- CD cover
- Directed by: M. S. Rajashekar M. R. Raghavendra
- Based on: Idhu Namma Aalu (1988) by Balakumaran
- Produced by: Sandesh Nagaraj
- Starring: Ravichandran Sneha
- Music by: Rajesh Ramanath
- Production company: Sandesh Combines
- Release date: 28 September 2006;
- Country: India
- Language: Kannada

= Ravi Shastri (film) =

Ravi Shastri is a 2006 Indian Kannada-language romantic comedy film directed by M. S. Rajashekar and M. R. Raghavendra.
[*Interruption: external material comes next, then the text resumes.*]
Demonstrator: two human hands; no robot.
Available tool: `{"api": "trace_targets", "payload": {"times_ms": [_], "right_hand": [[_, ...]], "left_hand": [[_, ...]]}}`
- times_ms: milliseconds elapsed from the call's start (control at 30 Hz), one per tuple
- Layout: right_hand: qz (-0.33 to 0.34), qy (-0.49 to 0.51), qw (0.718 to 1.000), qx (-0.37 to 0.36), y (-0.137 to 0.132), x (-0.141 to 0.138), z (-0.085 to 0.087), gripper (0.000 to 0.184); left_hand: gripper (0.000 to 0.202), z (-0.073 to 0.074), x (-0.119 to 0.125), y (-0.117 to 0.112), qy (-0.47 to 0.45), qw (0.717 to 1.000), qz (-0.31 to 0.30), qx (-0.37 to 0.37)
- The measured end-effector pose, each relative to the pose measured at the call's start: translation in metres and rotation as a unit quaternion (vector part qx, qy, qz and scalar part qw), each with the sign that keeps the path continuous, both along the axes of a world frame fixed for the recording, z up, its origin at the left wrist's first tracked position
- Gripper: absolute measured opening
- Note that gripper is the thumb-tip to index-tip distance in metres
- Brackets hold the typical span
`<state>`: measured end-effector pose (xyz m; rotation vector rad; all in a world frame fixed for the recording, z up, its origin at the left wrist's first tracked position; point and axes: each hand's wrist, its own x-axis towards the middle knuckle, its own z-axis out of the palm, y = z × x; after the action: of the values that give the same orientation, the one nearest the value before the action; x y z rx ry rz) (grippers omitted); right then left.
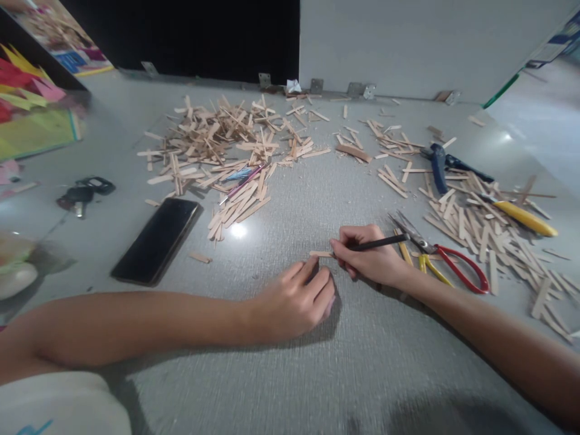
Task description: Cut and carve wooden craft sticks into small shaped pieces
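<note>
A short wooden craft stick (321, 254) lies flat on the grey table between my hands. My left hand (302, 296) rests on the table with curled fingers, its index fingertip pressing the stick's left end. In my right hand (369, 257) I grip a slim black pen (380, 242), its writing end low over the right end of the stick and hidden by my fingers. Beside my right wrist lie scissors with red and yellow handles (462, 266), blades spread.
A large heap of craft sticks (217, 133) covers the far left, with a purple pen (242, 184) on it. More sticks (489, 232) lie right, with blue-handled pliers (438, 168) and a yellow-handled cutter (525, 218). A phone (157, 241) and keys (80, 196) lie left. A partition (408, 48) stands behind.
</note>
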<state>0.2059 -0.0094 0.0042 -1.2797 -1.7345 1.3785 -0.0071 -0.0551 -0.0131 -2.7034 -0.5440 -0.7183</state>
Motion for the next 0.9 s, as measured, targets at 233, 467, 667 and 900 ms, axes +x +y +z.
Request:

It is a remake of the Tamil film Idhu Namma Aalu (1988) and stars Ravichandran and Sneha, in her Kannada cinema debut.

== Cast ==
- Ravichandran as Ravi Shastri
- Sneha as Bhanu
- Ananth Nag as Narayana Dixit
- Umashree
- Doddanna
- Karibasavaiah
- Vinaya Prasad
- Mandya Ramesh
- Bank Janardhan

== Production ==
The film completed shooting by mid-2006.

== Soundtrack ==
The music was composed by Rajesh Ramanath. Cricketer Ravi Shastri, who shared his name for this film, was to come for the audio launch but did not show up because he was not paid ₹5 lakh.

Track listing
| No. | Title | Lyrics | Singer(s) | Length |
|---|---|---|---|---|
| 1. | "Vesha Vesha" | V. Nagendra Prasad | Shankar Mahadevan | 4:36 |
| 2. | "Mutthu Mutthu" | K. Ramnarayan | Udit Narayan, Sunidhi Chauhan | 5:21 |
| 3. | "Gilli Gilli" | K. Ramnarayan | Kunal Ganjawala, Shreya Ghoshal | 5:31 |
| 4. | "Hennige" | M. N. Vyasa Rao | Vijay Yesudas | 5:02 |
| 5. | "Bandaithey" | K. Ramnarayan | Karthik, Malathi | 5:21 |
| 6. | "Vesha Vesha (REMIX)" | V. Nagendra Prasad | Shankar Mahadevan | 4:28 |
| 7. | "Sangeetha" | M. N. Vyasa Rao | Udit Narayan, K. S. Chithra | 5:37 |
| Total length: |  |  |  | 35:56 |

== Reception ==
R. G. Vijayasarathy of Rediff.com opined that "Ravi Shashtry has a strong message to convey, but it unfortunately ends up being an ordinary film". A critic from Sify wrote that "This remake of K.Bhagyaraj classic Idhu Namma Aal from Tamil lacks the Kannada milieu and flavour. Director M.S.Rajashekhar could have made the film more racy and entertaining, which would have appealed to the masses".